# Supplied data

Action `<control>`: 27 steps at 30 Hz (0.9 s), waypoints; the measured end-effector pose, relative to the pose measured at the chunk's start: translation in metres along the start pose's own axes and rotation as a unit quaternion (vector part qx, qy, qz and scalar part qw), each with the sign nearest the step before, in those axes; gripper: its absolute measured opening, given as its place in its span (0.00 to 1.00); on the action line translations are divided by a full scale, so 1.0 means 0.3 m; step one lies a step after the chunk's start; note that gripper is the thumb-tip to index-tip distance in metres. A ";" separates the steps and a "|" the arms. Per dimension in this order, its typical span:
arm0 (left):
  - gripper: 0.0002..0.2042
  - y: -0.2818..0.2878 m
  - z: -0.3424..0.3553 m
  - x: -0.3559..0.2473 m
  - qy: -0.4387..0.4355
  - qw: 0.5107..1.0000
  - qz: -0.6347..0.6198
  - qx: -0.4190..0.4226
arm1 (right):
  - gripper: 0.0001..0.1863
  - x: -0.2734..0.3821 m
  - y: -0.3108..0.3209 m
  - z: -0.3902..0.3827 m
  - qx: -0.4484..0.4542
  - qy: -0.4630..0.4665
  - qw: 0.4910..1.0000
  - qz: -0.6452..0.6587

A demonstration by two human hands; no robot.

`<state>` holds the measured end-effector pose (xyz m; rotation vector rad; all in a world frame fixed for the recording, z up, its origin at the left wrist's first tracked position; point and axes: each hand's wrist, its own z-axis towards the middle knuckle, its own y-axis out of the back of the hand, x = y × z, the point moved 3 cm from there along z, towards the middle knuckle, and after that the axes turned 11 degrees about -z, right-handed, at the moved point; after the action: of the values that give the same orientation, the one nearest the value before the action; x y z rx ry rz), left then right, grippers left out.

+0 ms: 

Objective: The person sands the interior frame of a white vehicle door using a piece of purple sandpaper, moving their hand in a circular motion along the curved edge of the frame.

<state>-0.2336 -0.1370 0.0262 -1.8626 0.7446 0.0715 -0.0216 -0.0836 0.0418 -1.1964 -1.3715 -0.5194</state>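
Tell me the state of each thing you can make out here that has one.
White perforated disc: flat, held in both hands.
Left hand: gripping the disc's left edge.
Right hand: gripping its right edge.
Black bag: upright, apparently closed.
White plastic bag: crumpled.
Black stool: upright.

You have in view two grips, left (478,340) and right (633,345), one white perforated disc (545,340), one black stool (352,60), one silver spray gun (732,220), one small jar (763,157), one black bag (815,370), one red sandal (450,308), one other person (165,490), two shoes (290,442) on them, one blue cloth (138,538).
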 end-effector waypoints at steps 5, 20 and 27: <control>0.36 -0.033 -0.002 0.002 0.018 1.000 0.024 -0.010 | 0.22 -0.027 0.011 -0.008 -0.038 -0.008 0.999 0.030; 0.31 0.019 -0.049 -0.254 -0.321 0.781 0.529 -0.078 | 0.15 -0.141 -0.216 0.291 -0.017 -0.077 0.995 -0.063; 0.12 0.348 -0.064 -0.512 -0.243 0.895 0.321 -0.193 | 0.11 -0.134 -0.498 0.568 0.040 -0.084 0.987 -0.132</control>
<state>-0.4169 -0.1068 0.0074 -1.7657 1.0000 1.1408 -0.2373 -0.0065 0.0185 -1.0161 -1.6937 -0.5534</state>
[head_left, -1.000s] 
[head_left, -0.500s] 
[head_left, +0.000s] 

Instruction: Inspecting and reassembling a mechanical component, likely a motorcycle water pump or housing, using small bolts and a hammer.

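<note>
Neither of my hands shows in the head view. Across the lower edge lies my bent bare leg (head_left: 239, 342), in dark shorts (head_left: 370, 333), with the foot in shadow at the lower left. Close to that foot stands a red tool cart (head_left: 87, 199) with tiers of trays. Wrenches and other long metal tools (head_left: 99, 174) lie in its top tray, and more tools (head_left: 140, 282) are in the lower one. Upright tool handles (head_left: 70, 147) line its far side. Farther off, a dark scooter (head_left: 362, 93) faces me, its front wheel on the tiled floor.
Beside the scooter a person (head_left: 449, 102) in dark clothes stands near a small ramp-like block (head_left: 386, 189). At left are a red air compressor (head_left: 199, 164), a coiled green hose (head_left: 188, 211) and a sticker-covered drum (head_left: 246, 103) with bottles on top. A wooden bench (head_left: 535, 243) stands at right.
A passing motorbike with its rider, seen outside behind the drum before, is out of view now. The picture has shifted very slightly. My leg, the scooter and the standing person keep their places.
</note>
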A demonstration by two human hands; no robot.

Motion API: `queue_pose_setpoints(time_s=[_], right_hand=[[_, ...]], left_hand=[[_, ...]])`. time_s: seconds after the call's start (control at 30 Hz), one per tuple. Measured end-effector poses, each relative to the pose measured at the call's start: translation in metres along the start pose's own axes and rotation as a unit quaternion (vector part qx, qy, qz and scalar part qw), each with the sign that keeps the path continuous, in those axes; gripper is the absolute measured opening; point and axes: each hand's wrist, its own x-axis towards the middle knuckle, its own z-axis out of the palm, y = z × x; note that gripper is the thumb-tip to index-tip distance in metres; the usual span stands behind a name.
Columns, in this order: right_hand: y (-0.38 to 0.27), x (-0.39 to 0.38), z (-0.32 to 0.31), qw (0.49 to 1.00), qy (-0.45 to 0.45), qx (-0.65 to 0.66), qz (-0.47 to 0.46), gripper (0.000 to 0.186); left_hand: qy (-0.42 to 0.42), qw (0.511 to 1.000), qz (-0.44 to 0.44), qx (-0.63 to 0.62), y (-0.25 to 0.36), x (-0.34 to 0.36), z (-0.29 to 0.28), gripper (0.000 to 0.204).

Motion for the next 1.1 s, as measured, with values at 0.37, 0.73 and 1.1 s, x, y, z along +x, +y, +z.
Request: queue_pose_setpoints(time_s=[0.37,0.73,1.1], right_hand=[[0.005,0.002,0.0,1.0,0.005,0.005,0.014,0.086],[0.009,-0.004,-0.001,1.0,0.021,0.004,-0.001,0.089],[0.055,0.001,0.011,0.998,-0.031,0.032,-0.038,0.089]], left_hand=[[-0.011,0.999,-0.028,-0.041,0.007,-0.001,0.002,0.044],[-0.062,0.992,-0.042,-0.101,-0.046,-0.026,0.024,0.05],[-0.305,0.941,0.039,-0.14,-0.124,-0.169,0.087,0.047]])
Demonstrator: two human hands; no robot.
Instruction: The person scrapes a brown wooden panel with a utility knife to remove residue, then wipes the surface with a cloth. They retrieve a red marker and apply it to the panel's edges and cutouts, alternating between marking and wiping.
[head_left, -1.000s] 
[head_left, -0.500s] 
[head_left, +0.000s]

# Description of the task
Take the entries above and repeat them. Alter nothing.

# Exercise response
Action `<control>`: 27 steps at 30 Hz (0.9 s), waypoints; the measured end-effector pose, relative to the pose measured at the chunk's start: translation in metres along the start pose's own axes and rotation as a unit quaternion (vector part qx, qy, qz and scalar part qw), each with the sign nearest the step before, in those axes; gripper: its absolute measured opening, given as its place in its span (0.00 to 1.00); on the action line translations are divided by a full scale, so 1.0 means 0.3 m; step one lies a step after the chunk's start; note that gripper is the thumb-tip to index-tip distance in metres. A ";" separates the steps and a "|" the arms. Per dimension in this order, its typical span:
arm0 (left):
  - gripper: 0.0002..0.2042
  - y: -0.2818..0.2878 m
  - z: -0.3424..0.3553 m
  - x: -0.3559..0.2473 m
  - qy: -0.4387..0.4355
  - qw: 0.5107..1.0000
  - qz: -0.6347..0.6198
  - qx: -0.4190..0.4226
arm1 (right):
  - gripper: 0.0001..0.1863
  - x: -0.2734..0.3821 m
  - y: -0.3108..0.3209 m
  - z: -0.3902..0.3827 m
  - qx: -0.4484..0.4542
  - qy: -0.4630..0.4665
  - qw: 0.4910..1.0000
  - qz: -0.6452..0.6587

A demonstration by two human hands; no robot.

`<state>` holds the measured end-effector pose (xyz m; rotation vector rad; all in a world frame fixed for the recording, z up, its origin at the left wrist's first tracked position; point and axes: each hand's wrist, its own z-axis towards the middle knuckle, its own y-axis out of the back of the hand, x = y × z, the point moved 3 cm from there along z, towards the middle knuckle, and after that the axes turned 11 degrees about -z, right-handed, at the moved point; after the action: of the values that give the same orientation, the one nearest the value before the action; x y z rx ry rz), left then right, grippers left out.

+0 ms: 

Objective: The person sands the interior frame of a white vehicle door using a piece of purple sandpaper, moving their hand in a circular motion along the curved edge of the frame.

<state>-0.2336 -0.1370 0.0262 -1.8626 0.7446 0.0715 -0.0216 -0.0836 0.0418 -1.1964 -1.3715 -0.5194</state>
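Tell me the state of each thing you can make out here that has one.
White perforated disc: flat, held in both hands.
Left hand: gripping the disc's left edge.
Right hand: gripping its right edge.
Black bag: upright, apparently closed.
White plastic bag: crumpled.
Black stool: upright.

You have in view two grips, left (478,340) and right (633,345), one white perforated disc (545,340), one black stool (352,60), one silver spray gun (732,220), one small jar (763,157), one black bag (815,370), one red sandal (450,308), one other person (165,490), two shoes (290,442) on them, one blue cloth (138,538).
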 end-effector waypoints at steps 5, 20 and 27: <control>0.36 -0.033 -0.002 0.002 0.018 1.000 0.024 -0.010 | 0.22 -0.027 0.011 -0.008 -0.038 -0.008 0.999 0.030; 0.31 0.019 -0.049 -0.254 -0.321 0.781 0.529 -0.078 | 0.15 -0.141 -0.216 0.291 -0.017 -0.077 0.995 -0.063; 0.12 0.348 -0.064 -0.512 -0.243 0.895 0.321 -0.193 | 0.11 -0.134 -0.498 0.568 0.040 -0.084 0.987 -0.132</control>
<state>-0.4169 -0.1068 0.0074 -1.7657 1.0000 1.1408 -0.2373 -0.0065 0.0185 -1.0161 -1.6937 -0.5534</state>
[head_left, -1.000s] 
[head_left, -0.500s] 
[head_left, +0.000s] 

Instruction: Inspecting and reassembling a mechanical component, likely a motorcycle water pump or housing, using small bolts and a hammer.

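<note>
Neither of my hands shows in the head view. Across the lower edge lies my bent bare leg (head_left: 239, 342), in dark shorts (head_left: 370, 333), with the foot in shadow at the lower left. Close to that foot stands a red tool cart (head_left: 87, 199) with tiers of trays. Wrenches and other long metal tools (head_left: 99, 174) lie in its top tray, and more tools (head_left: 140, 282) are in the lower one. Upright tool handles (head_left: 70, 147) line its far side. Farther off, a dark scooter (head_left: 362, 93) faces me, its front wheel on the tiled floor.
Beside the scooter a person (head_left: 449, 102) in dark clothes stands near a small ramp-like block (head_left: 386, 189). At left are a red air compressor (head_left: 199, 164), a coiled green hose (head_left: 188, 211) and a sticker-covered drum (head_left: 246, 103) with bottles on top. A wooden bench (head_left: 535, 243) stands at right.
A passing motorbike with its rider, seen outside behind the drum before, is out of view now. The picture has shifted very slightly. My leg, the scooter and the standing person keep their places.
</note>
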A demonstration by two human hands; no robot.

Motion API: `queue_pose_setpoints(time_s=[_], right_hand=[[_, ...]], left_hand=[[_, ...]])`. time_s: seconds after the call's start (control at 30 Hz), one per tuple. Measured end-effector poses, each relative to the pose measured at the call's start: translation in metres along the start pose's own axes and rotation as a unit quaternion (vector part qx, qy, qz and scalar part qw), each with the sign that keeps the path continuous, in those axes; gripper is the absolute measured opening; point and axes: each hand's wrist, its own x-axis towards the middle knuckle, its own z-axis out of the palm, y = z × x; note that gripper is the thumb-tip to index-tip distance in metres; the usual span stands behind a name.
Columns, in this order: right_hand: y (-0.38 to 0.27), x (-0.39 to 0.38), z (-0.32 to 0.31), qw (0.49 to 1.00), qy (-0.45 to 0.45), qx (-0.65 to 0.66), qz (-0.47 to 0.46), gripper (0.000 to 0.186); left_hand: qy (-0.42 to 0.42), qw (0.511 to 1.000), qz (-0.44 to 0.44), qx (-0.63 to 0.62), y (-0.25 to 0.36), x (-0.34 to 0.36), z (-0.29 to 0.28), gripper (0.000 to 0.204).

Motion for the next 1.1 s, as measured, with values at 0.37, 0.73 and 1.1 s, x, y, z along +x, +y, +z.
Request: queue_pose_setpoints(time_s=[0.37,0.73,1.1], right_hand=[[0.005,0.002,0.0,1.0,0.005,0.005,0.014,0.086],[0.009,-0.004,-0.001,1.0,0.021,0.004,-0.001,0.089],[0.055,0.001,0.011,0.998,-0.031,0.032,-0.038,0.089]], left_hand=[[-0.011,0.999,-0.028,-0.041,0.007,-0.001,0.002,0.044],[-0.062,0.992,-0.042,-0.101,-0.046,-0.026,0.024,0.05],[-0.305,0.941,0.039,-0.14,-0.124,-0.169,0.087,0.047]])
Demonstrator: two human hands; no robot.
Instruction: The person scrapes a brown wooden panel with a utility knife to remove residue, then wipes the surface with a cloth. They retrieve a red marker and apply it to the panel's edges and cutouts, alternating between marking and wiping.
[head_left, -1.000s] 
[head_left, -0.500s] 
[head_left, +0.000s]

With that, the output is done.